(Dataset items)
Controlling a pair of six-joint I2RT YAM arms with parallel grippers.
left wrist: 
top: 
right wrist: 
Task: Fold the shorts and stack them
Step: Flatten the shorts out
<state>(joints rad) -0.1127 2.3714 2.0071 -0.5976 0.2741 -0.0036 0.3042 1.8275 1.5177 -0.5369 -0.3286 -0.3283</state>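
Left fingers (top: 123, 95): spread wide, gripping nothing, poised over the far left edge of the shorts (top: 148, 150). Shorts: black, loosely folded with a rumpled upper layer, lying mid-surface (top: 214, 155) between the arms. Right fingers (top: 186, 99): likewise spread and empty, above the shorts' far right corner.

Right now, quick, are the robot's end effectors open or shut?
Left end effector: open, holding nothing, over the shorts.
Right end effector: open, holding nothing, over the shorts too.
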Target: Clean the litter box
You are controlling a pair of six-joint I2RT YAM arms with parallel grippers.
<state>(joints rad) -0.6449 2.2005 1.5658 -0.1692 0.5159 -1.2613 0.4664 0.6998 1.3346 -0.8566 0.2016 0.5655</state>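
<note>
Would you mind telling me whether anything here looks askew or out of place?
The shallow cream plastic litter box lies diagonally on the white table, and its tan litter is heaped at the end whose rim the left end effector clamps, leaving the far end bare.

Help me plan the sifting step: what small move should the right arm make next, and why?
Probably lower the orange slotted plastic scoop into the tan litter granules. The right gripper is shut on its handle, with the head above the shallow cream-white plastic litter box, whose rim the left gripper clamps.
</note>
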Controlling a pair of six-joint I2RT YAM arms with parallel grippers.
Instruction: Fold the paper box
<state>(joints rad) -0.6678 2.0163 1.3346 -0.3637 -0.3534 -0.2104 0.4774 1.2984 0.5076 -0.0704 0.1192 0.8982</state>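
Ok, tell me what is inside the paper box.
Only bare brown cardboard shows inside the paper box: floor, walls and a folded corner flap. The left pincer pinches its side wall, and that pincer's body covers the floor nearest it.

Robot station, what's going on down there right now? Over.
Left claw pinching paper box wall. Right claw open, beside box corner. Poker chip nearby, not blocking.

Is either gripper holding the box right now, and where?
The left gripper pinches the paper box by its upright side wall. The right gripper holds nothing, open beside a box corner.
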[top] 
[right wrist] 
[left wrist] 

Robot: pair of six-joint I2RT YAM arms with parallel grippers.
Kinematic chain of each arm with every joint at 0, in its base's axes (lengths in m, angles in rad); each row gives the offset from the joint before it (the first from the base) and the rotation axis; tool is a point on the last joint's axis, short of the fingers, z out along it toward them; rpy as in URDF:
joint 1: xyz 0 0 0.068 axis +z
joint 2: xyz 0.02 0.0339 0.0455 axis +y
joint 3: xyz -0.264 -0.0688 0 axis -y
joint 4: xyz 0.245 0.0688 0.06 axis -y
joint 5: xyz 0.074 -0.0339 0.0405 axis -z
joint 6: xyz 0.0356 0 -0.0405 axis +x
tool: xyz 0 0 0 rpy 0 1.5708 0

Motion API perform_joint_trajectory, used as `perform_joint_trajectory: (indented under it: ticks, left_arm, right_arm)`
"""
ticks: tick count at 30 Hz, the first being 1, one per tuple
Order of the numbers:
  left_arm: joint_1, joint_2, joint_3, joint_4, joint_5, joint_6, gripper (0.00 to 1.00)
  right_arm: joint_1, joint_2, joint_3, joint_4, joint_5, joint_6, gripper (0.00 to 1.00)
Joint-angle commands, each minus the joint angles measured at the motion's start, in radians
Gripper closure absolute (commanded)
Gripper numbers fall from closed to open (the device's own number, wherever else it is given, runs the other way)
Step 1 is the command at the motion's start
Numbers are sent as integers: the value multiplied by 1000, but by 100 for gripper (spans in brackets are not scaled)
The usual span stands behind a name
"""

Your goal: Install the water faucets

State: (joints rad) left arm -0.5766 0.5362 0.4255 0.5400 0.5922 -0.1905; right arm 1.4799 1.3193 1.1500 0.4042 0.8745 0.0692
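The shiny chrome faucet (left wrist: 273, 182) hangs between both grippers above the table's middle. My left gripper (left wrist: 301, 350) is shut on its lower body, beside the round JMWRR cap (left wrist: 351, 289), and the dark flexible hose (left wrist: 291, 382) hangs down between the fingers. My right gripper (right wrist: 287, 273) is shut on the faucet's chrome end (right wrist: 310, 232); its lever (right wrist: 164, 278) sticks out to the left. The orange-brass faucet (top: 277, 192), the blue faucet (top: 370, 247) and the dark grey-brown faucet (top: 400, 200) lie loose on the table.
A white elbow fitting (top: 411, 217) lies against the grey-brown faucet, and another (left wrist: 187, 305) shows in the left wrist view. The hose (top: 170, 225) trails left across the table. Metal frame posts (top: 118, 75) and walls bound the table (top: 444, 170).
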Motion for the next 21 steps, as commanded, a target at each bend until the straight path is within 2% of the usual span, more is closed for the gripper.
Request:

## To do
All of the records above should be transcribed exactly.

## Task result
Controlling a pair of six-joint I2RT YAM arms with parallel grippers.
left wrist: 
top: 
right wrist: 
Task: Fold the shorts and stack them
Step: Flatten the shorts out
<state>(joints rad) -0.1127 2.3714 2.0071 -0.5976 0.2741 -0.0036 0.3042 1.8275 1.5177 -0.5369 -0.3286 -0.3283</state>
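Left fingers (top: 123, 95): spread wide, gripping nothing, poised over the far left edge of the shorts (top: 148, 150). Shorts: black, loosely folded with a rumpled upper layer, lying mid-surface (top: 214, 155) between the arms. Right fingers (top: 186, 99): likewise spread and empty, above the shorts' far right corner.

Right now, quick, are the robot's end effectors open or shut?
Left end effector: open, holding nothing, over the shorts.
Right end effector: open, holding nothing, over the shorts too.
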Target: Clean the litter box
You are controlling a pair of six-joint I2RT YAM arms with parallel grippers.
<state>(joints rad) -0.6449 2.2005 1.5658 -0.1692 0.5159 -1.2613 0.4664 0.6998 1.3346 -0.8566 0.2016 0.5655</state>
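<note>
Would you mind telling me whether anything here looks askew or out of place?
The shallow cream plastic litter box lies diagonally on the white table, and its tan litter is heaped at the end whose rim the left end effector clamps, leaving the far end bare.

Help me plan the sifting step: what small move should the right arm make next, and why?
Probably lower the orange slotted plastic scoop into the tan litter granules. The right gripper is shut on its handle, with the head above the shallow cream-white plastic litter box, whose rim the left gripper clamps.
</note>
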Controlling a pair of six-joint I2RT YAM arms with parallel grippers.
Instruction: Fold the paper box
<state>(joints rad) -0.6678 2.0163 1.3346 -0.3637 -0.3534 -0.2104 0.4774 1.2984 0.5076 -0.0704 0.1192 0.8982</state>
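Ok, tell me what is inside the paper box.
Only bare brown cardboard shows inside the paper box: floor, walls and a folded corner flap. The left pincer pinches its side wall, and that pincer's body covers the floor nearest it.

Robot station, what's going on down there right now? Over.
Left claw pinching paper box wall. Right claw open, beside box corner. Poker chip nearby, not blocking.

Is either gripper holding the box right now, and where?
The left gripper pinches the paper box by its upright side wall. The right gripper holds nothing, open beside a box corner.
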[top] 
[right wrist] 
[left wrist] 

Robot: pair of six-joint I2RT YAM arms with parallel grippers.
Kinematic chain of each arm with every joint at 0, in its base's axes (lengths in m, angles in rad); each row gives the offset from the joint before it (the first from the base) and the rotation axis; tool is a point on the last joint's axis, short of the fingers, z out along it toward them; rpy as in URDF:
joint 1: xyz 0 0 0.068 axis +z
joint 2: xyz 0.02 0.0339 0.0455 axis +y
joint 3: xyz -0.264 -0.0688 0 axis -y
joint 4: xyz 0.245 0.0688 0.06 axis -y
joint 5: xyz 0.074 -0.0339 0.0405 axis -z
joint 6: xyz 0.0356 0 -0.0405 axis +x
tool: xyz 0 0 0 rpy 0 1.5708 0

Motion API perform_joint_trajectory, used as `perform_joint_trajectory: (indented under it: ticks, left_arm, right_arm)`
"""
ticks: tick count at 30 Hz, the first being 1, one per tuple
Order of the numbers:
  left_arm: joint_1, joint_2, joint_3, joint_4, joint_5, joint_6, gripper (0.00 to 1.00)
  right_arm: joint_1, joint_2, joint_3, joint_4, joint_5, joint_6, gripper (0.00 to 1.00)
Joint-angle commands, each minus the joint angles measured at the motion's start, in radians
Gripper closure absolute (commanded)
Gripper numbers fall from closed to open (the device's own number, wherever else it is given, runs the other way)
Step 1 is the command at the motion's start
Numbers are sent as integers: the value multiplied by 1000, but by 100 for gripper (spans in brackets are not scaled)
The usual span stands behind a name
"""

Your goal: Install the water faucets

State: (joints rad) left arm -0.5766 0.5362 0.4255 0.5400 0.5922 -0.1905; right arm 1.4799 1.3193 1.1500 0.4042 0.8745 0.0692
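The shiny chrome faucet (left wrist: 273, 182) hangs between both grippers above the table's middle. My left gripper (left wrist: 301, 350) is shut on its lower body, beside the round JMWRR cap (left wrist: 351, 289), and the dark flexible hose (left wrist: 291, 382) hangs down between the fingers. My right gripper (right wrist: 287, 273) is shut on the faucet's chrome end (right wrist: 310, 232); its lever (right wrist: 164, 278) sticks out to the left. The orange-brass faucet (top: 277, 192), the blue faucet (top: 370, 247) and the dark grey-brown faucet (top: 400, 200) lie loose on the table.
A white elbow fitting (top: 411, 217) lies against the grey-brown faucet, and another (left wrist: 187, 305) shows in the left wrist view. The hose (top: 170, 225) trails left across the table. Metal frame posts (top: 118, 75) and walls bound the table (top: 444, 170).
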Motion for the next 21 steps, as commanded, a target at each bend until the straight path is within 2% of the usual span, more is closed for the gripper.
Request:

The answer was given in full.